What you need to do
Go over the data below line by line, and state how many lines contain the string "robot". Give the number only.

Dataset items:
- Opening Delimiter -

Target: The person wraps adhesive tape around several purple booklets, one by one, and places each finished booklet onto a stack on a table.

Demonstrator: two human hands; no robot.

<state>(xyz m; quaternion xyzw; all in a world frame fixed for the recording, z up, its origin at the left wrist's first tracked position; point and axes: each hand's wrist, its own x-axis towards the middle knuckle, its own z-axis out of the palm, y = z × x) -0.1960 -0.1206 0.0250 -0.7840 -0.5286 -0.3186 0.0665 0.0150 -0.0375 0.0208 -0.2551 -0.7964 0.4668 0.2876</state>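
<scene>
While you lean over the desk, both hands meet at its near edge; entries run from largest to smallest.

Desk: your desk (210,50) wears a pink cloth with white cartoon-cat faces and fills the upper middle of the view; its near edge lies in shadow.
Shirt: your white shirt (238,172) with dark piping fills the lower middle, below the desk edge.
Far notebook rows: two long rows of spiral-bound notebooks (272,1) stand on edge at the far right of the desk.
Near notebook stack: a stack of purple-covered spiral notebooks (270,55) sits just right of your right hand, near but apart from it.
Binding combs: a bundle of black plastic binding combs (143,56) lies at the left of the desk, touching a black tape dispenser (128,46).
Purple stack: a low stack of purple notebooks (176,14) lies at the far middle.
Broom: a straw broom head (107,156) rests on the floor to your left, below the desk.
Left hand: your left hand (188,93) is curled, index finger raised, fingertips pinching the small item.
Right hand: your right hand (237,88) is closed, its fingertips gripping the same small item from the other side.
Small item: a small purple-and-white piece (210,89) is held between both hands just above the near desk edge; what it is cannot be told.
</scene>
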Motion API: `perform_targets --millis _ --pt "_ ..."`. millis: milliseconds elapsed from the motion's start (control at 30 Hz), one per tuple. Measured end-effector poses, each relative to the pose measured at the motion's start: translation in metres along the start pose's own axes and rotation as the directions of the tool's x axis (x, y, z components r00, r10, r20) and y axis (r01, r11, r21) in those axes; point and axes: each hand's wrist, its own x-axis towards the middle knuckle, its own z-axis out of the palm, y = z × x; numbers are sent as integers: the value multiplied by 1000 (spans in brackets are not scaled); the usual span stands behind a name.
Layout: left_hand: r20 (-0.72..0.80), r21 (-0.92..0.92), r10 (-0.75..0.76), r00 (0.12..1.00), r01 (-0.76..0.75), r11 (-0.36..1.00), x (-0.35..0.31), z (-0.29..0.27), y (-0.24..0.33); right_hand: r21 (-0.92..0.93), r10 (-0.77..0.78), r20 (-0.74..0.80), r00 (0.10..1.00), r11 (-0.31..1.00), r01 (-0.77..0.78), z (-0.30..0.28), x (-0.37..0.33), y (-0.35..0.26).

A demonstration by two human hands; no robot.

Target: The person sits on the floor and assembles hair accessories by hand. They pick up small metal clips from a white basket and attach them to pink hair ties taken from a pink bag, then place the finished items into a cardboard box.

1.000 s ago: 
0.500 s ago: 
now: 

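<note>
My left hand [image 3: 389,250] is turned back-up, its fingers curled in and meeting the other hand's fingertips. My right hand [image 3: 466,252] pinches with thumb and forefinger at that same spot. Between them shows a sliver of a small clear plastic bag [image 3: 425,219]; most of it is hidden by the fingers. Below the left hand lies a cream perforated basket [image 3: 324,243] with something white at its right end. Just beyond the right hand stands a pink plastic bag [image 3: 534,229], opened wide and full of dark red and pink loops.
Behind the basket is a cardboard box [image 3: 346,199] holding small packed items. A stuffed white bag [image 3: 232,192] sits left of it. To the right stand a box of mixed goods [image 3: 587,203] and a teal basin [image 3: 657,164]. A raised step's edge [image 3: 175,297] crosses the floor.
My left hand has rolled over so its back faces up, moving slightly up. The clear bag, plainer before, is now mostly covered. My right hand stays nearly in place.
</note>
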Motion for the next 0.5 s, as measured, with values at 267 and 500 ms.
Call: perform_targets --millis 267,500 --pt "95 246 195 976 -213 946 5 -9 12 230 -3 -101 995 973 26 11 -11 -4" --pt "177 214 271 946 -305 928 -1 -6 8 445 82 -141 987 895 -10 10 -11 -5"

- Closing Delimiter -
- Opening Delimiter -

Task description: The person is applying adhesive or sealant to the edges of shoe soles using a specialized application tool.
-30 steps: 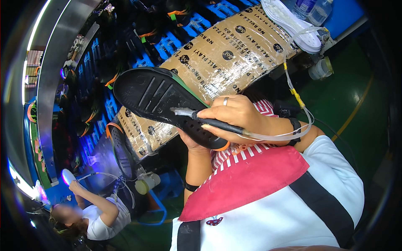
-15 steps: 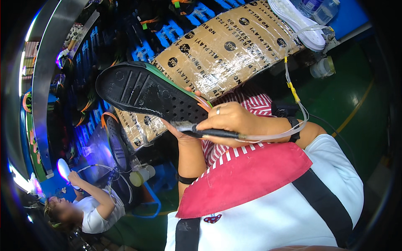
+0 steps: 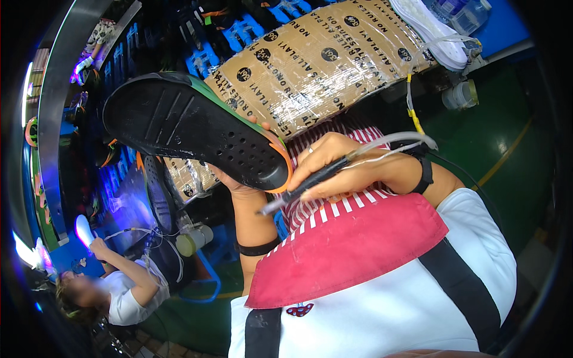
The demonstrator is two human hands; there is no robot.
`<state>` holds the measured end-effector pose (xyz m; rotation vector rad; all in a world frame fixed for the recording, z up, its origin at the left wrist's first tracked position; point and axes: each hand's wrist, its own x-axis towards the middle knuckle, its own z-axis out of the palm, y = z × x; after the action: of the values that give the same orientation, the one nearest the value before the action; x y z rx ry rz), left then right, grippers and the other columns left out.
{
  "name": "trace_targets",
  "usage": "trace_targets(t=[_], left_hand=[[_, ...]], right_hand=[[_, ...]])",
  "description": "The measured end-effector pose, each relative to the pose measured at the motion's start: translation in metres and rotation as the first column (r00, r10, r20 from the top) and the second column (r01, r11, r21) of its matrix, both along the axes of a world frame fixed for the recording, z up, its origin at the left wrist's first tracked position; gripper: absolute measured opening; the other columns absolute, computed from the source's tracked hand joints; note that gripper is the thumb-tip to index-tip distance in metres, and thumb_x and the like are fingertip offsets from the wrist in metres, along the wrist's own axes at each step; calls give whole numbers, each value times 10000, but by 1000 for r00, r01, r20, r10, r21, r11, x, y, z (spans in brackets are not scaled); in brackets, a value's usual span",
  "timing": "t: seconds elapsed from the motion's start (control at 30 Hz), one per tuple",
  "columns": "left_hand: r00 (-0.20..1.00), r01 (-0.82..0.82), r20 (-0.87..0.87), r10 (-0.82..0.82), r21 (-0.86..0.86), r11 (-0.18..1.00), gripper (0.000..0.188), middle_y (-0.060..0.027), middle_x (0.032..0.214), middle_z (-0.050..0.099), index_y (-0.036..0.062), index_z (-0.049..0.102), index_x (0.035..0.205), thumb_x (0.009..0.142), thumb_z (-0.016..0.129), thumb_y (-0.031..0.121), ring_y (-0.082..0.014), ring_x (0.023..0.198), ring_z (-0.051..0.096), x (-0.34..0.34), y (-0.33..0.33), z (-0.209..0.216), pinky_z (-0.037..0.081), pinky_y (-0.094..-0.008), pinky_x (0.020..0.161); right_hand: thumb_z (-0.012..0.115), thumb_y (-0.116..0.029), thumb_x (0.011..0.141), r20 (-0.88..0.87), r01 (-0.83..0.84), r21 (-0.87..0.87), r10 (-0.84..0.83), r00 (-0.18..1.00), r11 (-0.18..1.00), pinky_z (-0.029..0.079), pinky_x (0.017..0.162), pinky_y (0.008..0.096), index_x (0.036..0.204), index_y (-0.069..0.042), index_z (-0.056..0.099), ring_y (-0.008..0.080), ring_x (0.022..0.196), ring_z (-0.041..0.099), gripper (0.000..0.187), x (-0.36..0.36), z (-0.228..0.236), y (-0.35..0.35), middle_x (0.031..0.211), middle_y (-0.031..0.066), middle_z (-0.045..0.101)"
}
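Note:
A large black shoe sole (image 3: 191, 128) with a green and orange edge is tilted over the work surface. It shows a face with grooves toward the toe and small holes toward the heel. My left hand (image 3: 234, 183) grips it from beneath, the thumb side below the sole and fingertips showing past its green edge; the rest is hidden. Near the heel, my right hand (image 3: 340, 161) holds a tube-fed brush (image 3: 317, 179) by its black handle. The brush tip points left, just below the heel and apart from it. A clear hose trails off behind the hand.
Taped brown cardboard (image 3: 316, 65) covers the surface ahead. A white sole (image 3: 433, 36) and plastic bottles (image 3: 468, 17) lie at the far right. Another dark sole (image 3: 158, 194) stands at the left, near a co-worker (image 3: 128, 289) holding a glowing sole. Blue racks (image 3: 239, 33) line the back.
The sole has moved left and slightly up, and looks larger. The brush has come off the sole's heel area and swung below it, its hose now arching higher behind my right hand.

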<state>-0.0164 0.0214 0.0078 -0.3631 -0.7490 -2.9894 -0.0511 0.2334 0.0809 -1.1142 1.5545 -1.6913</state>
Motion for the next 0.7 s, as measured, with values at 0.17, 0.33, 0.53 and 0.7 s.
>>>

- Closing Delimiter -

Task answer
3